▸ WHAT NEEDS TO BE DONE
Transcribe the data below verbatim from the line with "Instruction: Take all" to the line with "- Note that". Include both of those lines.

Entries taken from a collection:
Start of Block
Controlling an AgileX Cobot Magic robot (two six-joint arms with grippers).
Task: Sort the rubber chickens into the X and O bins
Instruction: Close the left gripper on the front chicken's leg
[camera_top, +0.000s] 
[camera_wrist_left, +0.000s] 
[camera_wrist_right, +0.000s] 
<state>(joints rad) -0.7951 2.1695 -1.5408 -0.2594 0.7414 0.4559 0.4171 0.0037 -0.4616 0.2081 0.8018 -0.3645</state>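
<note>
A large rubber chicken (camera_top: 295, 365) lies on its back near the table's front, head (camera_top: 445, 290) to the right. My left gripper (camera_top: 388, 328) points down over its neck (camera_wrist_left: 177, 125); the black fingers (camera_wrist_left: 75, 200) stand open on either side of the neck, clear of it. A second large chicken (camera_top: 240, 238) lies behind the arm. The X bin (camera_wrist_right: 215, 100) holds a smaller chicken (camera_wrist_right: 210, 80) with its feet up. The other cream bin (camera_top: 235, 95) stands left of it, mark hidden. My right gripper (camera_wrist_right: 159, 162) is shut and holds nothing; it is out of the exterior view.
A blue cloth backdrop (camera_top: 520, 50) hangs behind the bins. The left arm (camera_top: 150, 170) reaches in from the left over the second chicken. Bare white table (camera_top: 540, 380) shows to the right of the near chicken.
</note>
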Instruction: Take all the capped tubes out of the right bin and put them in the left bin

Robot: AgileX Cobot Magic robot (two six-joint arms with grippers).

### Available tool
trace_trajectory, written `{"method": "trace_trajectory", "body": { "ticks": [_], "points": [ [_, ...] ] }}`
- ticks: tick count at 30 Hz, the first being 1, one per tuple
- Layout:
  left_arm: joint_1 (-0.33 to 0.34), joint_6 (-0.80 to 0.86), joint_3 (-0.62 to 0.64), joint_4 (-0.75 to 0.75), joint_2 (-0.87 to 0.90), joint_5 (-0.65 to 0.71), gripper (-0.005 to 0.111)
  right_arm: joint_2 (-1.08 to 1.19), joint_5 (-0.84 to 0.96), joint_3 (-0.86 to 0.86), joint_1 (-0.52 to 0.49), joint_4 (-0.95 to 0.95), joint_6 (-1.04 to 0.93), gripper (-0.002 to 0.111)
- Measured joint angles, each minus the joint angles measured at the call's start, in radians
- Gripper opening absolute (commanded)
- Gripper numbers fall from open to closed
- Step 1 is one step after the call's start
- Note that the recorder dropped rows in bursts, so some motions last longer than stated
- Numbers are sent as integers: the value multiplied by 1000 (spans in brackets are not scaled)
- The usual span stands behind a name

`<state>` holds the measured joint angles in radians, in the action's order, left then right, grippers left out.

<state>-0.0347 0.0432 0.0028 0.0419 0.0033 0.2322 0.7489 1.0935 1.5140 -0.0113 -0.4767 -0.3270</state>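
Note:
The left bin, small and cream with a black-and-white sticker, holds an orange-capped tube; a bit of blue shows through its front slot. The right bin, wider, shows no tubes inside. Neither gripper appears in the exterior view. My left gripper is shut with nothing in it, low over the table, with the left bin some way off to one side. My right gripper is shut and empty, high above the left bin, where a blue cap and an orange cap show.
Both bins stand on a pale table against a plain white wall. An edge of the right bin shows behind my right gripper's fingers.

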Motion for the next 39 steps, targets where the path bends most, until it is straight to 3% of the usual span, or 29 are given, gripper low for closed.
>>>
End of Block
▸ RESULT OF THE EXERCISE
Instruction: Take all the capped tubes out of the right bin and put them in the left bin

Robot: AgileX Cobot Magic robot (two six-joint arms with grippers).

### Available tool
trace_trajectory, written `{"method": "trace_trajectory", "body": { "ticks": [_], "points": [ [_, ...] ] }}`
- ticks: tick count at 30 Hz, the first being 1, one per tuple
- Layout:
  left_arm: joint_1 (-0.33 to 0.34), joint_6 (-0.80 to 0.86), joint_3 (-0.62 to 0.64), joint_4 (-0.75 to 0.75), joint_2 (-0.87 to 0.90), joint_5 (-0.65 to 0.71), gripper (-0.005 to 0.111)
  right_arm: joint_2 (-1.08 to 1.19), joint_5 (-0.84 to 0.96), joint_3 (-0.86 to 0.86), joint_1 (-0.52 to 0.49), joint_4 (-0.95 to 0.95), joint_6 (-1.04 to 0.93), gripper (-0.002 to 0.111)
- Measured joint angles, each minus the joint angles measured at the call's start, in radians
- Gripper opening absolute (commanded)
- Gripper numbers fall from open to closed
- Step 1 is one step after the call's start
- Note that the recorder dropped rows in bursts, so some motions last longer than stated

This is the complete answer.